Josh is a pianist! He wants to learn N different pieces, but first, he wants to combine them into a single manuscript.

The manuscript will be laid out in the same format as a normal book; pages are numbered sequentially from 1 onwards, with odd pages on the right and even pages on the left. When moving from an odd page to the following even page, a page turn is required.

When Josh plays a piece, he opens the manuscript such that it displays the first page of that piece. He then plays the piece, turning pages so that each page in the piece is displayed sequentially. The inconvenience of that piece is defined as the number of page turns required when playing that piece.

The i-th of the N pieces has a_i pages. He wants to reorder the pieces so that when the manuscript is constructed by concatenating the pieces in that order, the sum of the inconveniences of all pieces is minimised.

Can you help Josh find the smallest possible sum of inconveniences of the pieces, and any ordering which achieves this value?


1 \le N \le 10^6

1 \le a_i \le 10^9

Subtask 1 [50%]

a_i is odd for all 1 \le i \le N.

Subtask 2 [50%]

No additional constraints.

Input Specification

The first line contains a single integer, N.

The second line contains N space-separated integers, a_1, a_2, \dots, a_N.

Output Specification

On the first line, output the smallest possible sum of the inconveniences of the pieces.

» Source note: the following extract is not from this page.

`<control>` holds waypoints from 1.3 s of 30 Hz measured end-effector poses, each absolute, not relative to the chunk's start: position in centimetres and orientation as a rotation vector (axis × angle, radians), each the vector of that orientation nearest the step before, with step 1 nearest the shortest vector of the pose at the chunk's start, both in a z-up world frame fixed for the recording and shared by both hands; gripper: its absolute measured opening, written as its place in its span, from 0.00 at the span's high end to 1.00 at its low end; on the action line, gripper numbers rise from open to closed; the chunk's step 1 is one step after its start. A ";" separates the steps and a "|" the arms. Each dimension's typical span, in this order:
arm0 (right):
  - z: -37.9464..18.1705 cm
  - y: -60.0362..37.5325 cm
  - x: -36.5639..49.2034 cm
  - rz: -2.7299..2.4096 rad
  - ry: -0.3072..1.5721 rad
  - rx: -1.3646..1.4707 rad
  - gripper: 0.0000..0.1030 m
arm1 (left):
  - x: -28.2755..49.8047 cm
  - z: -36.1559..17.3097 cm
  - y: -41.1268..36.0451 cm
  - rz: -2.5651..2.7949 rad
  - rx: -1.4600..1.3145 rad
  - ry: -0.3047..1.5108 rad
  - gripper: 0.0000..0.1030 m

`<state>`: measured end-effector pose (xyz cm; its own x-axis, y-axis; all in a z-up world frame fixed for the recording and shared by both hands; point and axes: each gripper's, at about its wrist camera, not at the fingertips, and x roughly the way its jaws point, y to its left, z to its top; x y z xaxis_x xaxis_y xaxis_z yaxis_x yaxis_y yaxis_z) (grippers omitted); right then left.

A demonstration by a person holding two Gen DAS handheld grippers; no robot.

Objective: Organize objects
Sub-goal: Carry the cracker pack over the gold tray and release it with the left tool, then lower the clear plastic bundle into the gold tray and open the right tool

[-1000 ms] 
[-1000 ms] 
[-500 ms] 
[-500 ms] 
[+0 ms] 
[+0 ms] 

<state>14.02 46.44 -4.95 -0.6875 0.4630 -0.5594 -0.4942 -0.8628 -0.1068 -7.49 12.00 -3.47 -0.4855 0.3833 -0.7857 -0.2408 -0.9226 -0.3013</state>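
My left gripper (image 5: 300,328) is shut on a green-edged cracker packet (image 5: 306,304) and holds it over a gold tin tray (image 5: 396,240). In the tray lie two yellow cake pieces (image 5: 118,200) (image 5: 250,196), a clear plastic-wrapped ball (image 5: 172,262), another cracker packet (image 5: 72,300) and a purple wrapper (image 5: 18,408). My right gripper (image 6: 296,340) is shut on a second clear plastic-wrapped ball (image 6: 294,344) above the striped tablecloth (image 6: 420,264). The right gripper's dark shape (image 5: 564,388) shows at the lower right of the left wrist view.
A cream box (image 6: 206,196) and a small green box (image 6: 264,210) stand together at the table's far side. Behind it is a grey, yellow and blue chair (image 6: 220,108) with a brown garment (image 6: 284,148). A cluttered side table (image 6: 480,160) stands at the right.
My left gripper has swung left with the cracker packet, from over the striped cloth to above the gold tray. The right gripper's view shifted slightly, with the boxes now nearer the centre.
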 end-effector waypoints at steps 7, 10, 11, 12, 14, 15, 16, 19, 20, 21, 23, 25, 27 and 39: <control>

On the second line, output N space-separated integers, containing a permutation of the integers 1, 2, \dots, N. This should represent an optimal order in which the pieces should be concatenated, with pieces earlier in the manuscript outputted first.

Sample Input

3 5 4

Sample Output

1 3 2


Suppose Josh concatenates the 1-st piece, the 3rd piece, and then the 2-nd piece, in that order.

The first piece spans pages 1 to 3, and has an inconvenience of 1, since a page turn is required to move from page 1 to page 2.

The third piece spans pages 4 to 7, and has an inconvenience of 1, since a page turn is required to move from page 5 to page 6.

The second piece spans pages 8 to 12, and has an inconvenience of 2, since page turns are required to move from page 9 to page 10 and from page 11 to page 12.

The sum of the inconveniences of the pieces is 1 + 1 + 2 = 4, which can be proven to be optimal.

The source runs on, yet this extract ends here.